Please retype all the data below exactly, line for line.

═════ Provided data

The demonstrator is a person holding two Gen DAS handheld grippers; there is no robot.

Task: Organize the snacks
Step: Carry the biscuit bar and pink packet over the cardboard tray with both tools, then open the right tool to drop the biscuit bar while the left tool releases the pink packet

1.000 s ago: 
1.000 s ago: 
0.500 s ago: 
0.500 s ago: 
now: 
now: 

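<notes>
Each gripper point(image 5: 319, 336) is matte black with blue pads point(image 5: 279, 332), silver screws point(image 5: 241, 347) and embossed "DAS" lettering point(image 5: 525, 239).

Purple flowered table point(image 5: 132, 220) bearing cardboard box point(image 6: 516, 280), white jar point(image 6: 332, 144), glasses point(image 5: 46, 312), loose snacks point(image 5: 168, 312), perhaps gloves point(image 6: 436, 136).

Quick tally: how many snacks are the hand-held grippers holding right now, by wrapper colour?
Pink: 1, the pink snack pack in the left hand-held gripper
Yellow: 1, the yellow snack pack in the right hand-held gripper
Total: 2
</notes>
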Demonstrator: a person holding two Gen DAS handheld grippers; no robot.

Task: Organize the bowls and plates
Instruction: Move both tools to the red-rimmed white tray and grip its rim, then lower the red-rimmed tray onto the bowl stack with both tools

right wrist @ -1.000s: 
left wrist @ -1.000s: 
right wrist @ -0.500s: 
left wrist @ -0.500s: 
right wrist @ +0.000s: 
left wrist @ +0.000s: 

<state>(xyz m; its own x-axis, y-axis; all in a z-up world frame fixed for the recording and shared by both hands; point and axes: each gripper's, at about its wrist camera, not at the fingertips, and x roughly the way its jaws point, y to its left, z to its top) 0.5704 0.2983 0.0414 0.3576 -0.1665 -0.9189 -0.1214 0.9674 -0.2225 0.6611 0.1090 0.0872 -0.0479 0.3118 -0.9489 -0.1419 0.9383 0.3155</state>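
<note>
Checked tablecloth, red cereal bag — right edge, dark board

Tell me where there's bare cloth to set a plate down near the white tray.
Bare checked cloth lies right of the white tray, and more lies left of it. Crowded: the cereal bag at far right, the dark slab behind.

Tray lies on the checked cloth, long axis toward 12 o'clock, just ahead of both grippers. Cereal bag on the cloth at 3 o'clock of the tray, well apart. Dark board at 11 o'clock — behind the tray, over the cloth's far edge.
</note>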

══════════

Answer area:
The demonstrator is a person holding two Gen DAS handheld grippers; there is no robot.

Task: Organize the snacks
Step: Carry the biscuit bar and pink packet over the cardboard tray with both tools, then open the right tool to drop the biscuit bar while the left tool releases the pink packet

1.000 s ago: 
1.000 s ago: 
0.500 s ago: 
0.500 s ago: 
now: 
now: 

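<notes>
Each gripper point(image 5: 319, 336) is matte black with blue pads point(image 5: 279, 332), silver screws point(image 5: 241, 347) and embossed "DAS" lettering point(image 5: 525, 239).

Purple flowered table point(image 5: 132, 220) bearing cardboard box point(image 6: 516, 280), white jar point(image 6: 332, 144), glasses point(image 5: 46, 312), loose snacks point(image 5: 168, 312), perhaps gloves point(image 6: 436, 136).

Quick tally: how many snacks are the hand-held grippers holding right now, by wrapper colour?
Pink: 1, the pink snack pack in the left hand-held gripper
Yellow: 1, the yellow snack pack in the right hand-held gripper
Total: 2
</notes>
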Demonstrator: a person holding two Gen DAS handheld grippers; no robot.

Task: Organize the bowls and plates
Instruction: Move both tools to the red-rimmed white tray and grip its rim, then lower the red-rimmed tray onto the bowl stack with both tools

right wrist @ -1.000s: 
left wrist @ -1.000s: 
right wrist @ -0.500s: 
left wrist @ -0.500s: 
right wrist @ +0.000s: 
left wrist @ +0.000s: 

<state>(xyz m; its own x-axis, y-axis; all in a z-up world frame fixed for the recording and shared by both hands; point and axes: each gripper's, at about its wrist camera, not at the fingertips, and x roughly the way its jaws point, y to its left, z to its top) 0.5704 0.2983 0.0414 0.3576 -0.1665 -0.9189 -0.1214 0.9674 -0.2225 0.6611 0.1090 0.0872 -0.0479 0.3118 -0.9489 -0.1419 0.9383 0.3155</state>
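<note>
Checked tablecloth, red cereal bag — right edge, dark board

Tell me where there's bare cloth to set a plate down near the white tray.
Bare checked cloth lies right of the white tray, and more lies left of it. Crowded: the cereal bag at far right, the dark slab behind.

Tray lies on the checked cloth, long axis toward 12 o'clock, just ahead of both grippers. Cereal bag on the cloth at 3 o'clock of the tray, well apart. Dark board at 11 o'clock — behind the tray, over the cloth's far edge.
</note>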

The requested output has been fully supplied.